> REQUIRED WORK: Read the data below. Then repeat all of it exactly.
________________________________________
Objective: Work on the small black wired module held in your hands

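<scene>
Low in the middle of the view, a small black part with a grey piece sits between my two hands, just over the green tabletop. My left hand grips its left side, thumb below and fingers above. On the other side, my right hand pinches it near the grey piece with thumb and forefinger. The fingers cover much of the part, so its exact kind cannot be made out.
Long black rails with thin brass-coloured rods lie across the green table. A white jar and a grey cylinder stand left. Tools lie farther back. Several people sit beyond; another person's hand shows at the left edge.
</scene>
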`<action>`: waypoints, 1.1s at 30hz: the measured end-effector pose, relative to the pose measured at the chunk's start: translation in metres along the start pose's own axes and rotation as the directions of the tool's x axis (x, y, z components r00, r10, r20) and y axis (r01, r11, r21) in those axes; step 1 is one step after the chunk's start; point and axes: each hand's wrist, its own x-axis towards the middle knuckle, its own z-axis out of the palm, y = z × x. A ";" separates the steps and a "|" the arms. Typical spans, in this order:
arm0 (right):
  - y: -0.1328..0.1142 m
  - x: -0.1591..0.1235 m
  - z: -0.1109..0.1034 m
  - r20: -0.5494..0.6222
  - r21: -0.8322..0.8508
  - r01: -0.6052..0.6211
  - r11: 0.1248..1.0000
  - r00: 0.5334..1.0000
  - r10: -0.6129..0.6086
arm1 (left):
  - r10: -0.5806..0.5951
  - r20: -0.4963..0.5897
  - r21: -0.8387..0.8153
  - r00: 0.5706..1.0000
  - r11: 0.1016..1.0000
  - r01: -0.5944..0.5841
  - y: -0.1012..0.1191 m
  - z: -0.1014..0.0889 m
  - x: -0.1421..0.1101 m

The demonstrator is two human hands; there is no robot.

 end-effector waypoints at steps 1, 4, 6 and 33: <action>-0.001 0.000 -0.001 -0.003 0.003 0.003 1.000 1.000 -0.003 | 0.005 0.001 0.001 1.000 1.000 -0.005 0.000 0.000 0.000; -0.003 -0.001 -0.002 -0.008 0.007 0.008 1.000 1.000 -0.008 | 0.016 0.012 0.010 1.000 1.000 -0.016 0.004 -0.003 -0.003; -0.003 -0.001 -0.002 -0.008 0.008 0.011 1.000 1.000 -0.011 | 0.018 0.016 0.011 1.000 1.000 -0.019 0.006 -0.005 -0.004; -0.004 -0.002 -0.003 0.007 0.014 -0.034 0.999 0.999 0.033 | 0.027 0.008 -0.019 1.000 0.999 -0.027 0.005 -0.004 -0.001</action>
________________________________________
> FINISHED TASK:
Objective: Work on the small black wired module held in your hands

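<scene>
Low in the middle of the view, a small black part with a grey piece sits between my two hands, just over the green tabletop. My left hand grips its left side, thumb below and fingers above. On the other side, my right hand pinches it near the grey piece with thumb and forefinger. The fingers cover much of the part, so its exact kind cannot be made out.
Long black rails with thin brass-coloured rods lie across the green table. A white jar and a grey cylinder stand left. Tools lie farther back. Several people sit beyond; another person's hand shows at the left edge.
</scene>
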`<action>`: waypoints, 1.1s at 30hz: the measured end-effector pose, relative to the pose measured at the chunk's start: translation in metres along the start pose's own axes and rotation as the directions of the tool's x axis (x, y, z components r00, r10, r20) and y axis (r01, r11, r21) in those axes; step 1 is one step after the chunk's start; point and axes: each hand's wrist, its own x-axis towards the middle knuckle, its own z-axis out of the palm, y = z × x. A ";" separates the steps and a "|" the arms. Typical spans, in this order:
arm0 (right):
  - y: -0.1328..0.1142 m
  - x: -0.1591..0.1235 m
  - z: -0.1109..0.1034 m
  - r20: -0.5494..0.6222
  - r21: -0.8322..0.8508
  - r01: -0.6052..0.6211
  - r11: 0.1248..1.0000
  - r00: 0.5334..1.0000
  - r10: -0.6129..0.6086
arm1 (left):
  - r10: -0.5806..0.5951
  - r20: -0.4963..0.5897
  - r21: -0.8387..0.8153
  - r00: 0.5706..1.0000
  - r11: 0.1016..1.0000
  - r01: -0.5944..0.5841
  - y: -0.1012..0.1191 m
  - z: -0.1014..0.0889 m
  - x: -0.1421..0.1101 m

The demonstrator is two human hands; there is no robot.

 end-effector waypoints at steps 1, 4, 6 and 33: <action>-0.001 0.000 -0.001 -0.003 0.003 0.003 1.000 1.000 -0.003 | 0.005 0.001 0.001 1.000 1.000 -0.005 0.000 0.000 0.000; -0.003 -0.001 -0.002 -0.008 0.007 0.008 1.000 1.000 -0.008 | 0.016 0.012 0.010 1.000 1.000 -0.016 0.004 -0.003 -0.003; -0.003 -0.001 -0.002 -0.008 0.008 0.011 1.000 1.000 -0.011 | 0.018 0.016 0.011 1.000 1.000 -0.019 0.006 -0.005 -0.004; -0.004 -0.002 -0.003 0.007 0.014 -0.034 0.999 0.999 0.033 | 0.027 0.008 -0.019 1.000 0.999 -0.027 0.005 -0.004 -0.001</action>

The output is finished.